A la SICOGI, dans le cercle de ses amitiés politiques et dans sa famille biologique, l’information de l’arrestation et de la détention arbitraires de Libi Koita était gardée secrète. Personne n’osait en parler. Tous affirmaient ainsi éviter d’« effaroucher » son ravisseur, Ahoussou Kouadio. Tous cachaient le scandale pour éviter de « mettre en danger l’intégrité physique de Libi ». Tous espéraient que Libi Koita n’ayant commis aucun crime, allait très vite recouvrer sa liberté.

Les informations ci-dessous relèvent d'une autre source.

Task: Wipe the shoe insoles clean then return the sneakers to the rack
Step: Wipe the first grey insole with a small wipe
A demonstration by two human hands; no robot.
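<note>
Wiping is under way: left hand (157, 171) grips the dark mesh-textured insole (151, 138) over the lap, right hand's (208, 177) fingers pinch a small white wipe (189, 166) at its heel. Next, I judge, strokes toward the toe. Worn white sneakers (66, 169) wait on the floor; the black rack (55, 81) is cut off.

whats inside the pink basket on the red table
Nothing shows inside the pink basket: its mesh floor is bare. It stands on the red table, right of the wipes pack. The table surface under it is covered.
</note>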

Or, les jours passaient sans un quelconque signe d’espoir. Alors, les lignes ont bougé quand des sources à la Police économique, qui déclaraient ne plus supporter ce qui se passait, ont décidé de nous interpeller : « Moi, je vous appelle de la Police économique au Plateau. Le DG de la SICOGI est détenu ici. Je ne sais pas pourquoi on le maintient ici. Quelque chose peut lui arriver et ce n’est pas normal. Informez-vous et vous verrez ! ». L’interlocuteur a coupé son téléphone. Il nous a appelés à partir d’un numéro masqué. Nous étions le 3 juin. Au bout de 72 heures, le tour de ses amis et collaborateurs nous a permis d’établir que Libi Koita séjournait effectivement à la Police économique. Après son arrestation le 24 mai, il a passé la première nuit au camp de gendarmerie d’Agban avant d’atterrir chez les policiers chargés des crimes économiques. Il y dormait à même le sol, dans un bureau, sur un petit matelas. Il a fini par être libéré le 8 juin. Il est ressorti de la Police économique et a rejoint les siens. Il n’a jamais volé mais son ministre l’a accusé, humilié et remplacé à son poste.